Facilitating the Spread of Knowledge and Innovation in Professional Software Development

Write for InfoQ


Choose your language

InfoQ Homepage News QCon New York Day 2 – Developer Experience Track Summary

QCon New York Day 2 – Developer Experience Track Summary

This item in japanese

Day 2 of QCon New York had a Developer Experience track, hosted by Sangeeta Narayanan, director of engineering at Netflix. 

She describes the Developer Experience (Dev-Ex) focus as:

Developer Experience is about maximizing that effectiveness by simplifying the process of developing, deploying, operating and supporting software. Practices like Continuous Delivery are a great step in that direction, but we need to also succeed in many other areas.

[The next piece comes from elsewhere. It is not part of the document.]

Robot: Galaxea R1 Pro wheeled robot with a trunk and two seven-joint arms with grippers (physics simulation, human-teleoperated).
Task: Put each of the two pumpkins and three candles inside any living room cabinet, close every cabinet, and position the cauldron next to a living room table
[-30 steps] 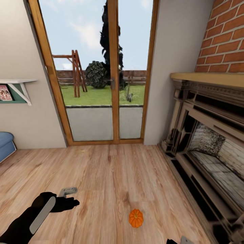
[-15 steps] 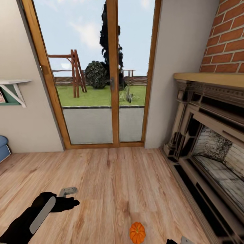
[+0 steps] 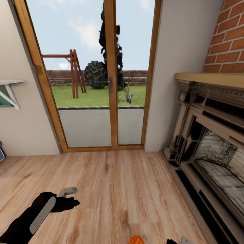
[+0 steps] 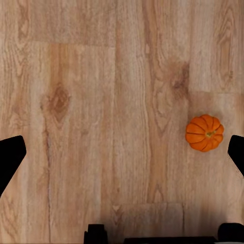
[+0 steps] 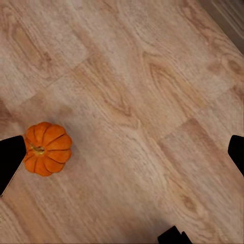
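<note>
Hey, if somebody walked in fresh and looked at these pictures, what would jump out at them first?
Probably the tall wood-framed glass door straight ahead, with lawn and a wooden play frame beyond it. Next, the ornate fireplace under red brick along the right wall. Then the small orange pumpkin alone on the wooden floor, just at the head view's lower edge, between the two arms, with the left claw hovering over bare boards.

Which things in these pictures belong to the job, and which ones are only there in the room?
Belongs to the job:
- pumpkin, lying on the wooden floor
- left hand, open and empty
- right hand, open, pumpkin beside one fingertip

Only there in the room:
- fireplace
- glass door
- wall shelf
</note>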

The first talk was Adrian Trenaman on Removing Friction in the Developer Experience. He spoke about the various forms of "friction" that prevent developers from being fully effective, he said that "A great developer experience is about minimising the time between an idea and production".   To achieve great Dev-Ex we need to:

"Build an organisation and architecture that allows you to deploy change frequently, swiftly and safely to production, and own the impact of that change"

He described the Developer Hierarch of Needs:

He discussed the frequently cited work by Daniel Pink on Autonomy, Mastery and Purpose and said that while these are valuable, they are not enough – we also need to remove the friction in the developer experience. 

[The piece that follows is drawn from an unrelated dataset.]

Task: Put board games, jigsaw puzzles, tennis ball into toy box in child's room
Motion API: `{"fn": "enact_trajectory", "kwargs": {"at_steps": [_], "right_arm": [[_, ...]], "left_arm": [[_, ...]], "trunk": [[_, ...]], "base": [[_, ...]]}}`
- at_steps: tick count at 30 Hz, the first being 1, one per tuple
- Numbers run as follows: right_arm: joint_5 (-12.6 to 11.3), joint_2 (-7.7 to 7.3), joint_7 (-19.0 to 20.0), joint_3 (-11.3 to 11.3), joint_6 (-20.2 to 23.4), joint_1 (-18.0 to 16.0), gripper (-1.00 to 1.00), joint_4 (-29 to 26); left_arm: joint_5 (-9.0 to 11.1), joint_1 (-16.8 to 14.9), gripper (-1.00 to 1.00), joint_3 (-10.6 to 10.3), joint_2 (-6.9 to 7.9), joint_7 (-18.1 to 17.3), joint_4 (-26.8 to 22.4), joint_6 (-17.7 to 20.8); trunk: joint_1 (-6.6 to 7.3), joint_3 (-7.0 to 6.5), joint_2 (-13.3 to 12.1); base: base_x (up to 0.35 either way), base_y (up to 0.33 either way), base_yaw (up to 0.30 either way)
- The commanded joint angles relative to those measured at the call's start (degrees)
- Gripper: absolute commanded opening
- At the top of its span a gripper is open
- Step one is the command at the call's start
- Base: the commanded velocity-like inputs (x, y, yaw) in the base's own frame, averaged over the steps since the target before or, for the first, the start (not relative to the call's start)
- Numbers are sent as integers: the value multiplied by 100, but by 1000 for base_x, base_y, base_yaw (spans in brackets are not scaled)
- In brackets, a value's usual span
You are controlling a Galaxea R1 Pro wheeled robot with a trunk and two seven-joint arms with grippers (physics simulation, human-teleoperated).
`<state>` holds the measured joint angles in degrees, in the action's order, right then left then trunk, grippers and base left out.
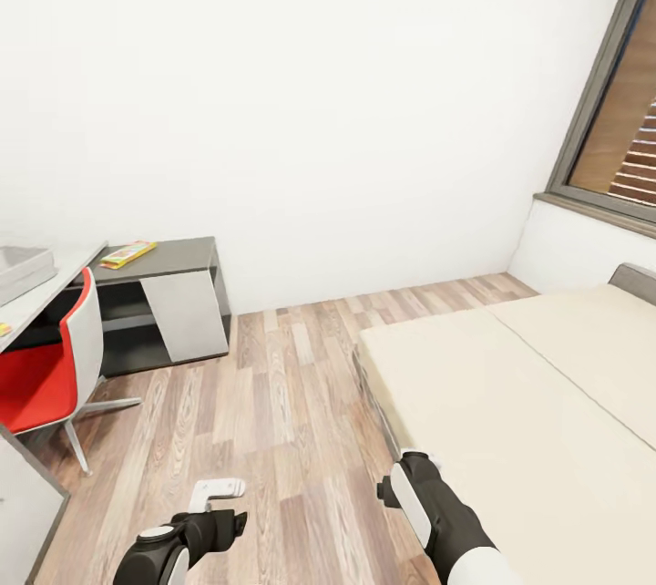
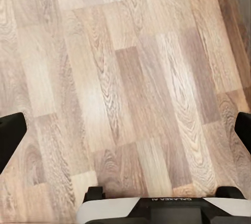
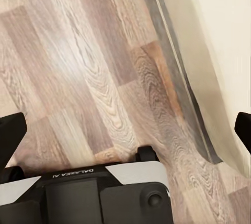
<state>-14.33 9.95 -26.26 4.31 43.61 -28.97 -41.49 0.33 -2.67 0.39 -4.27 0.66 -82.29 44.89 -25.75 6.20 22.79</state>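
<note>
Both grippers, left gripper (image 2: 125, 130) and right gripper (image 3: 125, 130), fingers spread wide, hold nothing. One board game (image 1: 128, 253) on table (image 1: 182, 250). Toy box (image 1: 23, 268) waits. Job looks hardly begun.

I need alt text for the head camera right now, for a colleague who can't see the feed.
A child's room: cream bed on the right, wood floor in the middle, grey desk and red chair on the left. A flat colourful box lies on the desk's lower section.

Cream bed (image 1: 510, 394), red-and-white chair (image 1: 55, 366), seemingly yellow-green board game (image 1: 128, 253).
</note>
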Motion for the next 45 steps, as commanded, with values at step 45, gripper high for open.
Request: {"fn": "enact_trajectory", "kwargs": {"at_steps": [45], "right_arm": [[-51, 5, -41, 79, -140, 6, 100, -8]], "left_arm": [[2, -5, 100, -13, -82, 14, 2, 20]], "trunk": [[-4, 48, 13]], "base": [[-42, -43, 115]]}}
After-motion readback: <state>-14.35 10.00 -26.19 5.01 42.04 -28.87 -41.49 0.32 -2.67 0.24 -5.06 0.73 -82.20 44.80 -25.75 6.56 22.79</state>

He described the various types of friction that slow down the time from idea to production.

Staging or testing environments – he says we need to build our systems so that we can test in production.  He explained his ideas about testing in production using dark canaries, rolling releases and rollback

Forced technology choices – rather than dictate tools to developers allow them the freedom to find the ones that work best in the context and share knowledge freely, which will result in the best choices becoming widely adopted

Fear of breaking things – make it easy to recover from failures by adopting micro-services and designing for robustness

Forced team choices – rather than mandating teams adopt a self-selection approach

Distractions – reinforce the notion that coding is the primary activity, examine all meetings and other distractions for their real value

The second talk in the track was Tim Bozarth titled Zero to Production-Ready in Minutes.

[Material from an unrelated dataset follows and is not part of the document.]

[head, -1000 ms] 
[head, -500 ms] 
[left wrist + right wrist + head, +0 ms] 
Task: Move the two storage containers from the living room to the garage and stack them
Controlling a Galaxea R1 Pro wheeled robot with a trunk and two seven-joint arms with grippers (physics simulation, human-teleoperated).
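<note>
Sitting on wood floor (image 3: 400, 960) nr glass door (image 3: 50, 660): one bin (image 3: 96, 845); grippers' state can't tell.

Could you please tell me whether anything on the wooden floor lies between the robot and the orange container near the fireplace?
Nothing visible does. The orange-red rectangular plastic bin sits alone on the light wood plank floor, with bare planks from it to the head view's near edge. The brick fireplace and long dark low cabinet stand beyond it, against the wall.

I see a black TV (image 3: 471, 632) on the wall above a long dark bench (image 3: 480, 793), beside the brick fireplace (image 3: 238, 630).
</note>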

The focus of his talk was how the Runtime Platform Team at Netflix is focused on improving developer productivity while simultaneously making it simpler to build and maintain the high-availability services that Netflix expects.  They do this by building platforms and tools which other teams use to build the specific services.

He said that accepting the status quo as "a cost of doing business" is a fallacy and more often than not this is a tax the organisation is paying because they are not tackling the hard redesign decisions that are needed.

He described how they build generators which enable developers to have a deployed app on the "paved road" in minutes – overcoming many of the previous challenges around getting the base app ready and integrated with the environment.

He played a recording of a generator session in action and showed how it produced both code and configuration settings in minutes and provided a base structure on which the developer could then focus on the specific problem to be solved.  He said that generators enable consistency without stifling creativity, through generating the components that developers build on.

He also spoke about the move from build by hand to preferring open source solutions, even though it can be hard to do so.  He pointed out that:

"Inertia is a powerful force, and a terrible strategy."

The next talk was James Wen talking about "Spotify Lessons: Learning to Let Go of Machines" in which he described Spotify's move to have developers treat their machines as "cattle" rather than "pets". 

This means letting go of individual customised platforms for their servers and moving to commodity thinking, removing the distraction. He pointed out that any time a feature developer spends on infrastructure tasks is time they are not working on features, reducing their value to the organisation. He gave an example of time wasted in capacity planning activities which could be as much as 18000 dev hours over a year.

Spotify has an Operations tribe who build products the developer squads use to build and deploy the services – feature teams handle their own operations and provisioning using tools the Ops tribe have written.

To enable this the Ops tribe found out what the developer concerns were and then actively worked to mitigate those concerns.

They found a variety of challenges that needed to be overcome before the development squads felt comfortable with the new approach. These included:

  • Manual/tedious setup
  • Wait times for machines becoming ready (deployment packages, DNS etc)
  • Non-automatic security updated
  • Having a fixed, reliable hostname
  • SSH access
  • The need to be always up/present unless the team tears it down

Once these challenges were overcome it became a change management challenge, bringing the people (developer squads) along on the journey.  They also had to ensure that the edge cases were catered for, a lowest common denominator approach was not acceptable and would not have worked.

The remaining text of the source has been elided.